Centralized Funding and Design Criteria
Funding and planning criteria governing the development of mass transportation, as well as, virtually all other forms of transportation facilities, systems and services are concentrated in the federal agencies that have been the historic source of 85-90% of all transportation development funds. The centralized, top down structure of transportation planning, funding and regulation tends to foster transportation system developments of great similarity and cost in distinctly different regions, conditions and settings across the nation. Under the stewardship of regional transportation authorities, transportation planning and project developments tend to produce variations and adaptations of subways, light rail and heavy rail passenger trains to address and meet the diverse needs of cities, urban areas and regions of the United States. Applying remarkably similar technology and configurations of steel wheeled trains on steel rail track systems to a diverse range of conditions, populations and geographic settings leads to marginal, yet costly transportation development and services that test the limits of financial and functional sustainability.
The regional transportation authorities through which federal transportation agencies fund and implement federal transportation policy exercise near monopoly authority and discretion over the design and financing of local and regional transportation development and services. Notwithstanding the extensive public review and hearings required of all transportation planning and implementation processes, local government and community interests tend to be subordinated or subsumed in the planning processes prescribed by federal authorities and environmental regulatory agencies. Plans, equipment and systems chosen for implementation through the arcane and bureaucratic procedures of regional transportation authorities tend to produce mass transportation projects and services that address problems or meet the expectations of few, if any of the communities they purportedly represent. The bureaucratic nature of regional transportation authorities and agencies, as well as, their susceptibility to political manipulation, tend to set their planning and development processes apart from the very communities and constituencies they have been empowered to serve.
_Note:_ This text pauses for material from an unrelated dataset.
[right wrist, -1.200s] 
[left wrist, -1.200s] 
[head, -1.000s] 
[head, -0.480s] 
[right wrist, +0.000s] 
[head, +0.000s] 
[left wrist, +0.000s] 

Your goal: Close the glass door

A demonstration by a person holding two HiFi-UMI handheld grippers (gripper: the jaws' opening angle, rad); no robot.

Further usurping local decision making, planning prerogatives and financial control, regional transportation authorities such as the Los Angeles County Metropolitan Transportation Authority (LACMTA) have managed to invert the historic relationship between federal and local public transportation development funding from the 85%-15% federal-local mix of the past three decades, to the current 20%-80% funding regime of the MTA’s 35-year development plan and the 30/10, $8.8 billion federal loan proposal committing future LA County sales tax revenues to debt service. Shifting of tens of billions of dollars of transportation spending and debt onto local taxpayers, while preventing any meaningful participation in the decision making and planning processes that shape the transportation systems so vitally impacting respective communities, only serves to exacerbate the budget shortfalls, as well as, transportation problems of local governments and the communities they serve. The cavalier description of the 30/10 loan as “leverage” by LACMTA representatives and local elected officials, joined by select political and special interest advocates before a February 2011, Joint Congressional Transportation Committee hearing in Los Angeles, would add federally leveraged debt to already overburdened LA County taxpayers without affording an opportunity for testimony or input from affected community representatives, taxpayer interests or local elected officials not appointed to the MTA Board of Directors.